More than 5,000 medical devices were approved for by the FDA
last year. Almost all (98%) were cleared through a “quick and
easy” process that usually does not require clinical trials
to prove that these medical devices are safe or effective. As
a result, some of these devices are neither safe nor effective.
Is the Approval Process Rigorous Enough?
There are medical devices, such as scalpels, that are exempt
from FDA premarket clearance or approval. For the thousands
of devices that require more scrutiny every year, the Center
for Devices and Radiological Health (CDRH) has two mechanisms
for approval. Most devices – approximately 98% --are allowed
to be sold after a three-month review that does not usually
require any clinical trials. This much less rigorous process
is known as the 510(k) process.
The 510(k) process was intended to be a temporary alternative
to a full review when the FDA was first given the authority
to regulate medical devices in 1976. The authority to regulate
medical devices was added after thousands of women were harmed
by IUDs (intra-uterine devices) that were designed to temporarily
prevent pregnancy, but were found to cause serious infections,
permanent infertility, and even death. At the time, there were
thousands of different devices on the market that had never
been proven safe or effective. Most were allowed to stay on
the market, with FDA requiring some companies to submit safety
studies for the first time. Meanwhile, to be fair to companies
that wanted to sell medical devices that were similar to untested
devices already on the market, section 510(k) of the Food, Drug,
and Cosmetics Act gave FDA the authority to “clear a product
for market” if it was deemed “substantially equivalent” to devices
already being sold.
Rather than eliminating the 510(k) process in the decades since
1976, the FDA has used it more often. The process continued
in response to device manufacturers’ claims that they were constantly
improving their products and that it would stifle innovation
to require each small change to be reviewed by the FDA in the
more careful premarket approval (PMA) process. The rationale
was that a medical device that has been modified very slightly
need not be tested as rigorously as a new product.
Why Clinical Trials are Needed
Even small changes can affect safety, however, and can be very
dangerous. For example, when Bausch & Lomb added MoistureLoc
to their contact lens solution, the new product was approved
through the 510(k) process. No clinical trials were required.
The result: severe eye infections causing blindness and the
need for corneal transplant surgery.1
Although the standard of “substantially equivalent” for devices
sounds almost like the standard for generic drugs, the reality
is completely different. Many medical devices approved by the
FDA through the 510(k) process are not like any medical devices
already on the market, and are instead made of different materials,
used for different purposes, use a different technology, or
are otherwise “new and different” rather than slightly improved.
A Few Examples of 510(k) Device Disasters
TMJ Implants:
Vitek jaw implants were cleared as substantially
equivalent to silicone sheeting, which was
made from a different material that was not
developed for use in a joint. The Teflon from
the Vitek implants broke off into particles
that caused bone degeneration in the jaw joint
and skull. Some patients can no longer eat,
others have holes in their skulls.
Bladder Slings: Boston Scientific
won approval for a ProteGen bladder sling
to treat stress incontinence.

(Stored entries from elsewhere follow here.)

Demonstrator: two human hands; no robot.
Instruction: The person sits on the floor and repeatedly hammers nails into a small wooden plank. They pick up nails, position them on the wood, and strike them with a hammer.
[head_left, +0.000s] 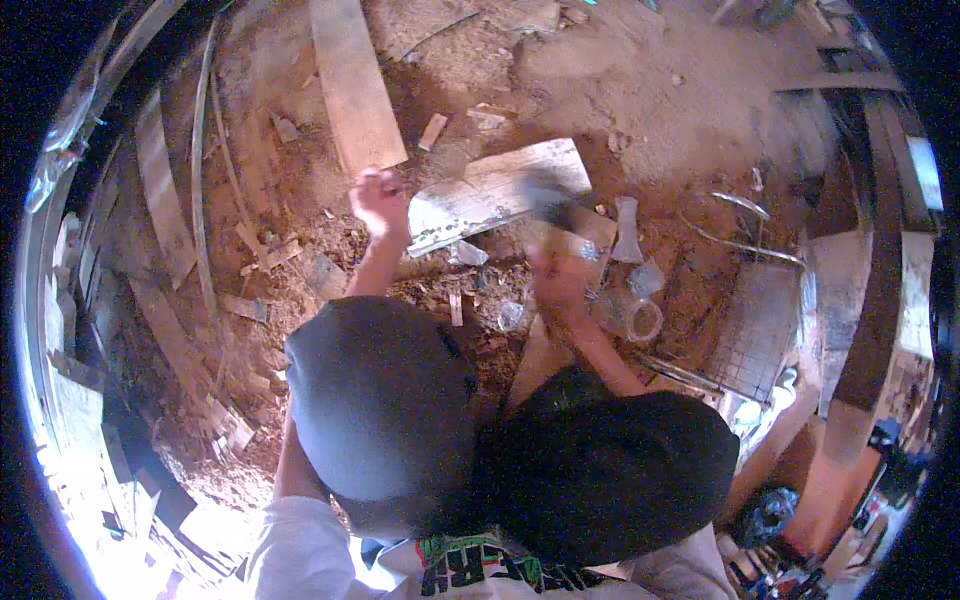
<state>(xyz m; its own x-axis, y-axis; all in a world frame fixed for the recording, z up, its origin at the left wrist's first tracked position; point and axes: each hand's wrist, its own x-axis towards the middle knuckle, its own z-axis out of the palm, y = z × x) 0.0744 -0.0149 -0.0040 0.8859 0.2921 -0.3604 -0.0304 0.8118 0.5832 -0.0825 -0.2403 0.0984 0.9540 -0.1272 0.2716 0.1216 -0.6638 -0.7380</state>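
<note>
A short pale board lies on the dirt floor in front of my knees, with small dark marks or bits along its near edge. Beside its left end is my left hand, fingers curled. Whether it pinches anything small is not visible. The lower end of a long plank comes up to that hand. My right hand is blurred by motion and closed around a tool. The tool's dark, blurred head, perhaps a hammer's, hangs over the board's right part. A second piece of wood shows behind the right hand.
Wood scraps and clear plastic pieces litter the dirt. A clear ring-shaped roll lies to the right, before a wire grid. Long strips of wood stand along the left. My knees fill the near middle.
</note>
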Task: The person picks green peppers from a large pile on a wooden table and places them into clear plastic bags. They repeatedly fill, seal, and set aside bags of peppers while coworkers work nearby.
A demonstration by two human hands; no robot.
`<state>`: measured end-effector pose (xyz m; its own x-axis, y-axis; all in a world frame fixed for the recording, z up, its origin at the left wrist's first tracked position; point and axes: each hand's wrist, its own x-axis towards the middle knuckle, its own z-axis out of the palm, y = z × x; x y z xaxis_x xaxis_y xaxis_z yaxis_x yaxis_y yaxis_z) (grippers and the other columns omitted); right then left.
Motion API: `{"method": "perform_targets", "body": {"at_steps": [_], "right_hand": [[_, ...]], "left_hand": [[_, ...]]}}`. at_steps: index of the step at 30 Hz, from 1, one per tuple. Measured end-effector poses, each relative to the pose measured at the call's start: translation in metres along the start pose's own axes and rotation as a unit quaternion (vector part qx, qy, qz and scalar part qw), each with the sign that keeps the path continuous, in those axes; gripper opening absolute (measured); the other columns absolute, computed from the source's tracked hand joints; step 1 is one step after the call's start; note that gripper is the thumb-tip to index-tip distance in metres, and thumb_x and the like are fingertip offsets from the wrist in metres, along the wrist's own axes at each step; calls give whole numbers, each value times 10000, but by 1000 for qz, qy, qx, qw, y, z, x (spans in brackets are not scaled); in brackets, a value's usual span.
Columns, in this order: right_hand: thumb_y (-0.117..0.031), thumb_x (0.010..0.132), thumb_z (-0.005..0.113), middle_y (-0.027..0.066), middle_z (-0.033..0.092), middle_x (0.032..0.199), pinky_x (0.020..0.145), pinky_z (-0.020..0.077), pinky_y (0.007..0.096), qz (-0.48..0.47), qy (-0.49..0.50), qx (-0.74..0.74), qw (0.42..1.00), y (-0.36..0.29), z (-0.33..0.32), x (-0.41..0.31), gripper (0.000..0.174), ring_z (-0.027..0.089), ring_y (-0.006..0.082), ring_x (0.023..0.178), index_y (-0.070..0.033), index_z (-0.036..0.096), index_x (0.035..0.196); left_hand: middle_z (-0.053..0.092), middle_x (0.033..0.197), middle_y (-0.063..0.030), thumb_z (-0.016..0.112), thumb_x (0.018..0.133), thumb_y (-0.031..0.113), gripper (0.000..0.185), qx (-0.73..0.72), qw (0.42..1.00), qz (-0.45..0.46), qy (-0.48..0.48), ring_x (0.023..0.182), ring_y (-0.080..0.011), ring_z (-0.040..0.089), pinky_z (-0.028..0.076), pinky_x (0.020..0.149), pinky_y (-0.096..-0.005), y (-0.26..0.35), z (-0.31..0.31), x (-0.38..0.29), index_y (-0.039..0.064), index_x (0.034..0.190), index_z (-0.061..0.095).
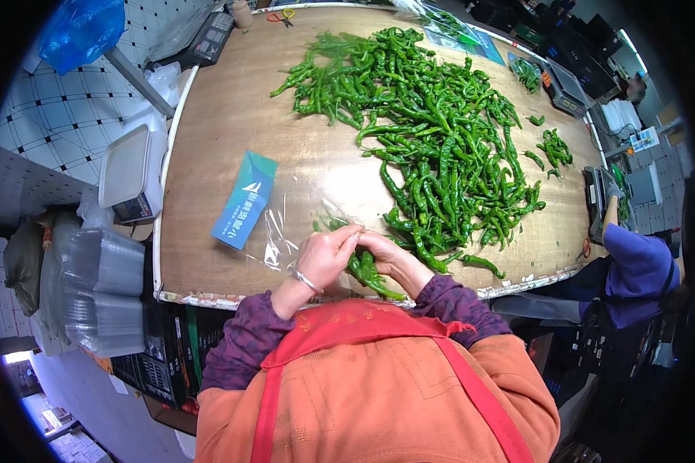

The sling, made
of a new synthetic material coated with collagen,
caused vaginal erosion.
Pacemakers and Defibrillators:
Frequently reviewed with the 510(k) process,
tens of thousands of pacemakers and defibrillators
have been recalled in recent years. When these
products are defective, patients can die.
ReNu with MoistureLoc Contact Lens
Solution: Bausch & Lomb’s contact
lens solution was found to be an excellent
breeding ground for a fungus that caused severe
eye infections. One-third of consumers who
developed the eye infections needed to have
their eyesight restored with corneal transplant
surgery. The product was recalled in May 2006.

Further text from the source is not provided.